Евдокия Хрисанфовна помолчала.
– Султан страшен, - сказала она. – Он ненадолго успокоился, ему теперь всегда мало будет, пока он не захлебнется чужой кровью. Страшнее всего те, кто смолоду прославился – и не своими трудами, а храбростью и муками вот таких, как твой Мирза! А те, кто проливает чужую кровь, а не свою, самые ненасытные!
Она взглянула на угнетенного мужа.
– Нужно уходить, Ярославушка, пока нас не прижали. А нас скоро прижмут: турчины из всех христиан особенно не любят русских людей, и русскую веру нам не спускают. Пока только турецкие господа еще друг с другом не разобрались, самые сладкие куски не поделили – вот и не вспоминают про нас…
Она вздохнула.
– И тебе ведь скоро придется опять служить – ты у нас не турчин и не господин, и с тебя скоро спросят, не даром ли хлеб ешь! А здесь, во дворце, нашим цезарем теперь Мехмед…
– Кругом твоя правда, - вздохнул муж.
Он сказал:
– Что ж, и в самом деле пошлем Микитушку походить и посмотреть. Он у нас такой разумник, лучше меня!
Микитка сразу согласился пойти посмотреть. Ему и самому давно хотелось выйти в город – но мать запрещала попусту рисковать; он и сам понимал ее правоту. Но теперь такая нужда появилась.

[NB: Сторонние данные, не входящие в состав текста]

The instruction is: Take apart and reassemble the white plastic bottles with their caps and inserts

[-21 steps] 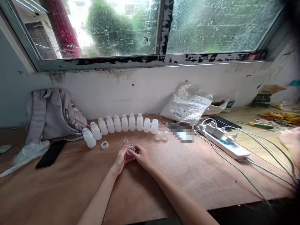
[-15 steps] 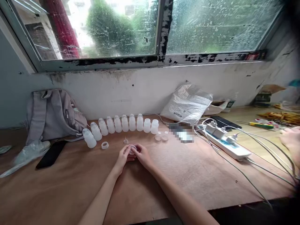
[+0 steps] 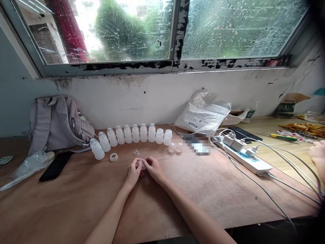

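Note:
My left hand (image 3: 134, 170) and my right hand (image 3: 153, 169) meet over the brown table, both closed on a small whitish bottle ring (image 3: 143, 164). The fingers cover most of it. Just beyond them a clear bottle teat (image 3: 136, 153) rests on the tabletop with its tip up. A white bottle ring (image 3: 113, 157) lies flat to the left. Two clear, round, teat-like pieces (image 3: 171, 148) sit side by side to the right. Behind runs a curved row of frosted baby bottles (image 3: 128, 134); most have a clear dome on top, while the two rightmost bottles (image 3: 163, 137) have none.
At left are a grey backpack (image 3: 54, 125), a black phone (image 3: 56, 166) and a plastic bag (image 3: 33, 166). A white power strip (image 3: 254, 162) with plugs and trailing cables lies at right, near a silver bag (image 3: 204, 112). Another person's hand (image 3: 318, 154) shows at the right edge.
My fingers have shifted around the ring, which now shows less and appears tilted. The other person's hand has moved slightly to the right and down.

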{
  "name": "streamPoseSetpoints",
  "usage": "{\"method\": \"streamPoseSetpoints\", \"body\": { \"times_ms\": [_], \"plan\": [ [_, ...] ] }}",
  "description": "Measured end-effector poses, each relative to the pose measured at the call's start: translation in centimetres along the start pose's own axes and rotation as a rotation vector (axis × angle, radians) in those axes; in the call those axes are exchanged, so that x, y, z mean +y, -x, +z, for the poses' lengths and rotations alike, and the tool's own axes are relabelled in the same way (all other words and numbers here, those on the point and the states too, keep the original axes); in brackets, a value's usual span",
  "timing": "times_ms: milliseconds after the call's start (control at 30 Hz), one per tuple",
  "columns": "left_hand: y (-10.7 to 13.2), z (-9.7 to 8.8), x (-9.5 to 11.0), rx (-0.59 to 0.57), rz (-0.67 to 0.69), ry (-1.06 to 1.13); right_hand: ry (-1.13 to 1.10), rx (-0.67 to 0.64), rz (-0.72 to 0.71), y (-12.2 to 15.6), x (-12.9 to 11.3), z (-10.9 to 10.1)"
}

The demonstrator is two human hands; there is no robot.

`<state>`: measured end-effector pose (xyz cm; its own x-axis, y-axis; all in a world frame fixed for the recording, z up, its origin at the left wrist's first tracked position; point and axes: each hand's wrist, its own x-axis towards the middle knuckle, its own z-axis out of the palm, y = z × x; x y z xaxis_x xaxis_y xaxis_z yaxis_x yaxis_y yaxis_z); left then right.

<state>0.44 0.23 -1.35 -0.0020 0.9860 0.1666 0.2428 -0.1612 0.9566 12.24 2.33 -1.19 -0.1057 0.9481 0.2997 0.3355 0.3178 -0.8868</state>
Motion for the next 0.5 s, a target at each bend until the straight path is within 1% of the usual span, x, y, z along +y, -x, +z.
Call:
{"method": "streamPoseSetpoints", "body": {
  "times_ms": [267, 333, 433, 500],
  "plan": [
    [0.00, -0.37, 0.30, 0.026, 0.001, -0.079, 0.022, 0.006, -0.061, 0.29, -0.17, 0.23],
    [-0.03, -0.38, 0.22, 0.037, -0.007, -0.081, 0.003, 0.001, -0.046, 0.23, -0.15, 0.17],
    [-0.08, -0.26, 0.11, 0.060, 0.000, -0.073, -0.058, -0.054, -0.009, 0.05, 0.04, 0.03],
    [-0.10, -0.14, 0.04, 0.043, 0.017, -0.058, -0.099, -0.072, 0.005, -0.10, 0.31, -0.03]
  ]
}}
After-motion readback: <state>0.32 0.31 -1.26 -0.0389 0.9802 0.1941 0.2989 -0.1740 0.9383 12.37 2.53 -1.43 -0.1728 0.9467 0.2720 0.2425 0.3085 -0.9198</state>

Он пришел к матери, прежде чем покинуть дворец, - уже это было опасно: хотя пока бывшего постельничего Константина выпускали и впускали свободно. Однако Микитка мало походил теперь на евнуха, каких привыкли видеть греки, - он подпоясал веревкой свое распашное длинное одеяние, и, сковав такой одеждой себе ноги, ходил со степенностью священнослужителя. Волосы, прежде короткие, Микитка отпустил и зачесывал со лба и висков, приглаживая лампадным маслом.

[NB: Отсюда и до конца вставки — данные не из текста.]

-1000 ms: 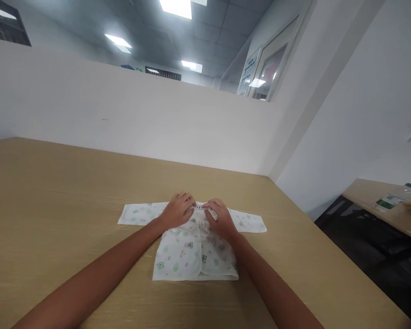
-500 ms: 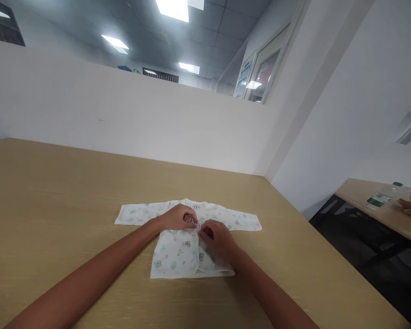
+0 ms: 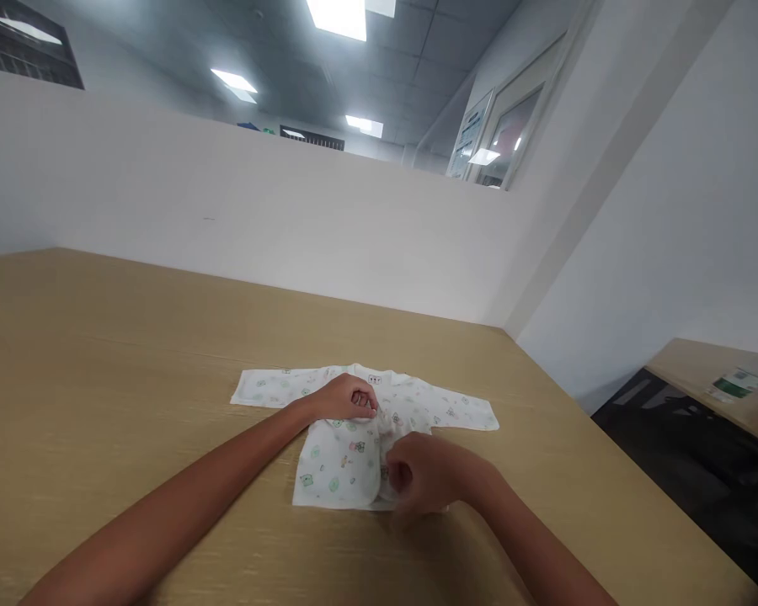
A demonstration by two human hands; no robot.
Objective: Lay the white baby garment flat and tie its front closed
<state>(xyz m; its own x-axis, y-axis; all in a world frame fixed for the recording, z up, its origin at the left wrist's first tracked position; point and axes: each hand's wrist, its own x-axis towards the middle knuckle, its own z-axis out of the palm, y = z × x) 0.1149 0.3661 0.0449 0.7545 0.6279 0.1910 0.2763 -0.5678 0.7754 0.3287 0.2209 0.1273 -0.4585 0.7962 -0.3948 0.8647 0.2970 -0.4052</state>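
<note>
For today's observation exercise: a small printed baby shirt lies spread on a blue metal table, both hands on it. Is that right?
Not quite. The head view shows the table is light wood, not blue metal. The baby shirt does lie spread there, with the left hand and right hand on it.

The right hand [image 3: 426,480] is motion-blurred, hiding the shirt's [image 3: 341,454] lower hem; its grip is perhaps closed.

Baby shirt [image 3: 341,454]: white w/ small green/pink print, flat on wooden table [image 3: 132,353], sleeves spread L & R, front flaps overlapped at centre, collar toward table's far edge.
</note>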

Мать с любовью и болью посмотрела на сына – такого даже рука не поднималась благословлять! Но все же она благословила; а Микитка принял ее напутствие, склонив голову.
– Помогай Господь, - сказала Евдокия Хрисанфовна. – Ступай, Микитушка.

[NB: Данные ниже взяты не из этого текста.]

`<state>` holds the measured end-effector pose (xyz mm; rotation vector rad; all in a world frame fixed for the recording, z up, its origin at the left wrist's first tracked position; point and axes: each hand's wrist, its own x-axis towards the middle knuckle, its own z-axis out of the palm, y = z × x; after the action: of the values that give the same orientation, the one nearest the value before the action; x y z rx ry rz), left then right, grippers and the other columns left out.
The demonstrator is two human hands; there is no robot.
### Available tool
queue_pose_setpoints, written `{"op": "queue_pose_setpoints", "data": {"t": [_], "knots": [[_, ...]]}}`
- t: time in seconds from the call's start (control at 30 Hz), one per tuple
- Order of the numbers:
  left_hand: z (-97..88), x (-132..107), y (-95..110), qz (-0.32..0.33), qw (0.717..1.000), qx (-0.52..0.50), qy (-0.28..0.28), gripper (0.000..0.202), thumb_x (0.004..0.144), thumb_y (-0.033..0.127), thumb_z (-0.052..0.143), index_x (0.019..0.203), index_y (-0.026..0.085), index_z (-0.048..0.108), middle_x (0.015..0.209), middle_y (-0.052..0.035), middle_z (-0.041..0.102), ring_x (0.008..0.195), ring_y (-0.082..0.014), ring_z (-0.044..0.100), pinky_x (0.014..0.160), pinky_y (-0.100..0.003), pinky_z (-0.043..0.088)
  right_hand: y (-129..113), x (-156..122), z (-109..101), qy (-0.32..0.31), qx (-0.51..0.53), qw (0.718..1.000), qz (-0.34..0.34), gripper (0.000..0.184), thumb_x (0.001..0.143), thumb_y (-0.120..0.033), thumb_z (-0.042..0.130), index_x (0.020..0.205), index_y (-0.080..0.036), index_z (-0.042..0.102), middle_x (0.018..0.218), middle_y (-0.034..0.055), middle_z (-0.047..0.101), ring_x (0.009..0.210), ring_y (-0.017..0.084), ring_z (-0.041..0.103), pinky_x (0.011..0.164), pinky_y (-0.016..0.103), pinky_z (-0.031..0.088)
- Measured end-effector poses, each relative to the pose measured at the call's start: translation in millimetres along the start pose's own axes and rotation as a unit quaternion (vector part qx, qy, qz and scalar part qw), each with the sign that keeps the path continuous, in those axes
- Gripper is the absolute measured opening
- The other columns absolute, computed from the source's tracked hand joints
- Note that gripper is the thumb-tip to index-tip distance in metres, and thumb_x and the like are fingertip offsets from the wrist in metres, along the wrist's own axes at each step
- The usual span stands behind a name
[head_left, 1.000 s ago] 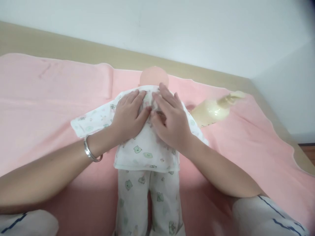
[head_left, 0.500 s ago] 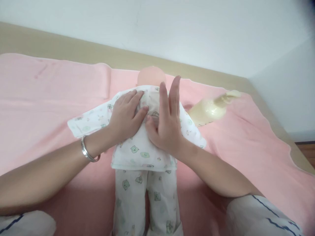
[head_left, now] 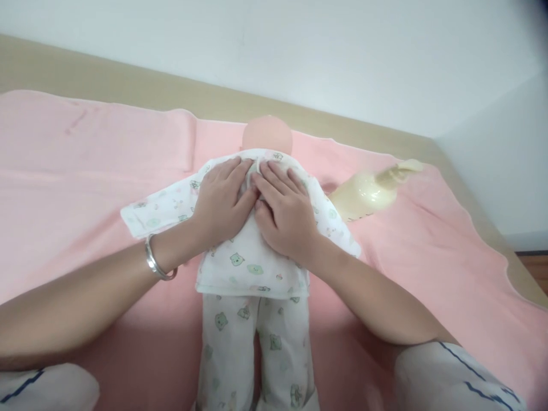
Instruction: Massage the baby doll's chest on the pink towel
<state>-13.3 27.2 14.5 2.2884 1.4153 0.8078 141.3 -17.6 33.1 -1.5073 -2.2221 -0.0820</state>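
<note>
A baby doll in a printed white shirt (head_left: 252, 277) and matching trousers (head_left: 229, 348) lies stretched out, its bare head (head_left: 268, 135) at the far end. Flat on the left of the shirt's upper part rests my left hand (head_left: 225, 197), fingers extended, a silver bangle (head_left: 156, 260) at its wrist. Beside it my right hand (head_left: 286, 211) lies on the right of the same part, palm down with fingers spread. Between them the thumbs come close together. Both hands cover some of the shirt, and the doll's face is out of sight.
Under the doll a pink cloth (head_left: 107, 154) spreads over a wooden tabletop (head_left: 128, 83). A pale yellow see-through bottle (head_left: 363, 194) with a narrow top lies on its side at the right, near the doll's sleeve. Behind the table stands a white wall (head_left: 299, 51).
My right hand has come down from raised, upright fingers to lying flat on the shirt. My left hand has stayed in its place on the doll.
</note>
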Motion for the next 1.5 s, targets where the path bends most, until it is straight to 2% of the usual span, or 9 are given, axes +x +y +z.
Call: {"op": "queue_pose_setpoints", "data": {"t": [0.07, 0.27, 0.37, 0.5, 0.87, 1.1, 1.5], "knots": [[0.4, 0.3, 0.3, -0.007, 1.000, -0.002, 0.005, 0.057, 0.099, 0.044, 0.028, 0.145, 0.018, 0.050, 0.152, -0.0114, 0.053, 0.145, -0.0294, 0.044, 0.124, -0.052, 0.032, 2.1, 1.5, 2.9, -0.013, 0.017, 1.000, -0.012, 0.050, 0.096, -0.023, 0.033, 0.137, -0.015, 0.061, 0.155, 0.0079, 0.052, 0.151, 0.022, 0.039, 0.127, 0.047, 0.028], [3.0, 1.1, -1.9, -0.002, 1.000, -0.009, 0.015, 0.058, 0.099, 0.045, 0.030, 0.143, 0.014, 0.052, 0.149, -0.0136, 0.054, 0.144, -0.0304, 0.045, 0.123, -0.052, 0.033, 5.2, 1.4, 8.3, 0.039, 0.050, 0.998, -0.020, 0.047, 0.094, -0.023, 0.037, 0.128, -0.013, 0.067, 0.148, 0.0090, 0.058, 0.146, 0.024, 0.047, 0.126, 0.045, 0.031], [4.4, 1.3, -3.9, 0.002, 1.000, -0.012, 0.021, 0.056, 0.099, 0.046, 0.031, 0.142, 0.017, 0.052, 0.148, -0.0126, 0.055, 0.142, -0.0308, 0.046, 0.122, -0.054, 0.034, 7.1, 0.9, 12.9, 0.073, 0.063, 0.995, -0.032, 0.045, 0.092, -0.022, 0.038, 0.124, -0.012, 0.069, 0.145, 0.0108, 0.061, 0.143, 0.025, 0.050, 0.125, 0.046, 0.033], [4.6, 1.4, -4.5, 0.002, 1.000, -0.014, 0.022, 0.055, 0.099, 0.046, 0.031, 0.141, 0.018, 0.053, 0.148, -0.0121, 0.056, 0.142, -0.0307, 0.047, 0.122, -0.055, 0.035, 8.3, 0.8, 15.5, 0.080, 0.068, 0.994, -0.036, 0.044, 0.092, -0.021, 0.040, 0.124, -0.013, 0.069, 0.144, 0.0103, 0.063, 0.143, 0.026, 0.050, 0.125, 0.046, 0.034], [5.8, 1.2, -4.5, 0.001, 1.000, -0.011, 0.026, 0.060, 0.098, 0.046, 0.030, 0.143, 0.014, 0.053, 0.148, -0.0140, 0.055, 0.142, -0.0312, 0.047, 0.121, -0.053, 0.035, 8.7, 0.5, 15.3, 0.081, 0.069, 0.994, -0.036, 0.043, 0.092, -0.021, 0.040, 0.123, -0.015, 0.068, 0.144, 0.0089, 0.062, 0.143, 0.025, 0.051, 0.124, 0.047, 0.035], [5.5, 1.4, -4.4, 0.005, 1.000, -0.011, 0.028, 0.059, 0.098, 0.045, 0.032, 0.143, 0.012, 0.053, 0.147, -0.0152, 0.056, 0.142, -0.0320, 0.047, 0.122, -0.052, 0.035, 8.4, 0.7, 15.4, 0.092, 0.074, 0.992, -0.039, 0.042, 0.091, -0.020, 0.041, 0.120, -0.012, 0.070, 0.142, 0.0115, 0.064, 0.141, 0.027, 0.053, 0.123, 0.048, 0.037], [5.5, 0.7, -5.0, -0.003, 1.000, -0.010, 0.026, 0.058, 0.099, 0.045, 0.033, 0.144, 0.014, 0.052, 0.150, -0.0136, 0.054, 0.143, -0.0307, 0.046, 0.123, -0.052, 0.034, 8.2, 0.6, 14.2, 0.083, 0.078, 0.993, -0.036, 0.040, 0.091, -0.020, 0.041, 0.119, -0.013, 0.069, 0.143, 0.0115, 0.063, 0.142, 0.026, 0.051, 0.124, 0.048, 0.036]]}}
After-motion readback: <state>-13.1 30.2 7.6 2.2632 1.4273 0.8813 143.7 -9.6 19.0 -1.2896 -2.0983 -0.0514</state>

Сын молча поклонился ей в пояс – и, повернувшись, вышел: почти неслышно, но скоро ступая.
Микитка вышел, зная, что подгадал со временем, – на улицах было довольно малолюдно, несмотря на то, что Царьград наводнили победители: наступил час молитвы. Константинополь еще прежде турок оскудел греками – а турки были намного более послушны закону своей веры, чем греки: обрядность у них была на первом месте. Теперь они собрались в молитвенных местах. Кто мог, пошел и в мечеть – мечеть в Стамбуле была пока только одна, но какая! Краса всего мира! Мехмед сделал не по годам умно – он готовой перенял славу, которую греки добывали себе и преумножали многие сотни лет!
Микитка посмотрел на златоверхую Софию, лишенную креста, - и перекрестил собор, а не себя.
– Чтоб вас всех прижало там, как вы нас, - пробормотал он, думая о тех, кто сейчас приникал лбом к драгоценным мозаичным образам на полу храма, бормоча свои дьявольские молитвы.
Бывший паракимомен загодя решил, куда пойдет, - в итальянские кварталы. Теперь католики и православные в городе оказались в одинаковом положении: и еще вопрос – кому пришлось хуже, податливым грекам или непримиримым детям Рима!
Микитке очень повезло: он не только пересек Стамбул безопасно, но и сумел расположить к себе одного из итальянских купцов, которые еще до победы Мехмеда держали у себя рабов-славян. Итальянцы удержались в Константинополе, несмотря на победу турок, - а может, и благодаря ей: эти мореплаватели, поставщики нужнейших западных товаров и дипломаты были особенно нужны султану, чтобы закрепить свои позиции.
Но Микитку итальянец принял благосклонно, даже сочувственно, - и, выслушав его повесть, тут же пленился словами о русских этериотах, оставшихся без господина. Не один только император Константин испытал верность, стойкость и неприхотливость русских воинов.
Купец безусловно согласился принять к себе в охранители Ярослава Игоревича и тех его товарищей, кто пошел бы; он угостил Микитку фруктами в меду, каких тот и не помнил, когда ел, и звал вернуться вместе с Ярославом Игоревичем и матерью.
Когда Микитка ушел, радость окрыляла его; но скоро сменилась мучительными сомнениями. Он слишком хорошо помнил, с чего началась его рабская жизнь в Константинополе; не ладил ли этот католик тоже обмануть их, как тот Марио Феличе?
Но нельзя никому на свете не иметь веры… и уж, как ни поверни, им сейчас лучше этот итальянец, чем султан!